No, wait--one could argue that ::wxSafeShowMessage() is even worse
than that, in cvs as of 20060605 at least. I just experimented with
that, and it exhibits both undesirable behaviors. The messagebox is
in a separate "task", the main window can hide it, and the top
window isn't disabled. I tried doing something that seemed safe in
the top window, and the program abended.

> GC> void safe_message_alert(char const* message)
> GC> {
> GC> #if !defined LMI_MSW
> GC>     std::fputs(message, stderr);
> GC>     std::fputc('\n', stderr);
> GC>     // Flush explicitly. C99 7.19.3/7 says only that stderr is
> GC>     // "not fully buffered", not that it is 'unbuffered'. See:
> GC>     //   http://sourceforge.net/mailarchive/message.php?msg_id=10388832
> GC>     //   http://sourceforge.net/mailarchive/message.php?msg_id=10826040
> GC>     std::fflush(stderr);
> GC> #else  // defined LMI_MSW
> 
>  Interesting. I can't access these links right now ("We're Sorry. The
> SourceForge.net Website is currently down for maintenance. We will be back
> shortly") but I thought that "not fully buffered" means either "unbuffered"
> or "line buffered" (i.e. flushed on newline) so this fflush() seems to be
> unnecessary. OTOH it surely does no harm.

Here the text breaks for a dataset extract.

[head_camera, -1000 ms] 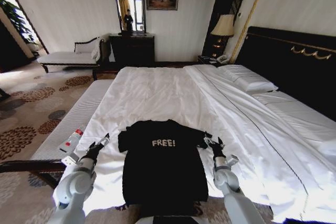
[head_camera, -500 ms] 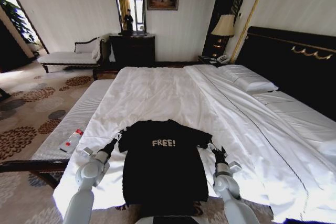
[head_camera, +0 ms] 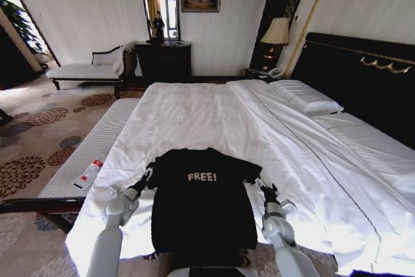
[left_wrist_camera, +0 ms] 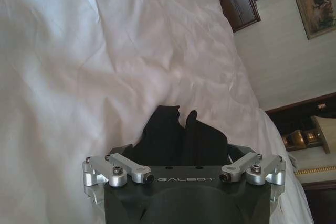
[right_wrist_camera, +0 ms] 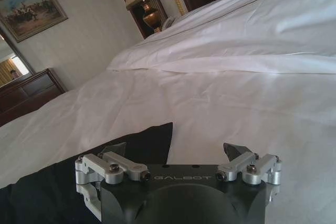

I think I remember what they say. This is a recurring MinGW problem
report. Some people expect anything written to stderr to appear
immediately and unconditionally, even in a case like
  cerr << "Some message with no newline";
  abort();
or
  cerr << "Some message with no newline";
  code_that_causes_a_segfault();
Probably one of those links shows the gcc msw maintainer explaining
that such a hope goes beyond what the C or C++ standard requires.

There's another recurring problem report, with MSYS instead of MinGW
gcc (the shell, not the compiler) that displays similar symptoms but
has a different cause, IIRC. But both are fixed by flushing the
standard streams explicitly, which is necessary anyway in case of an
abend, so I figure it's always a good idea in a safe-message function.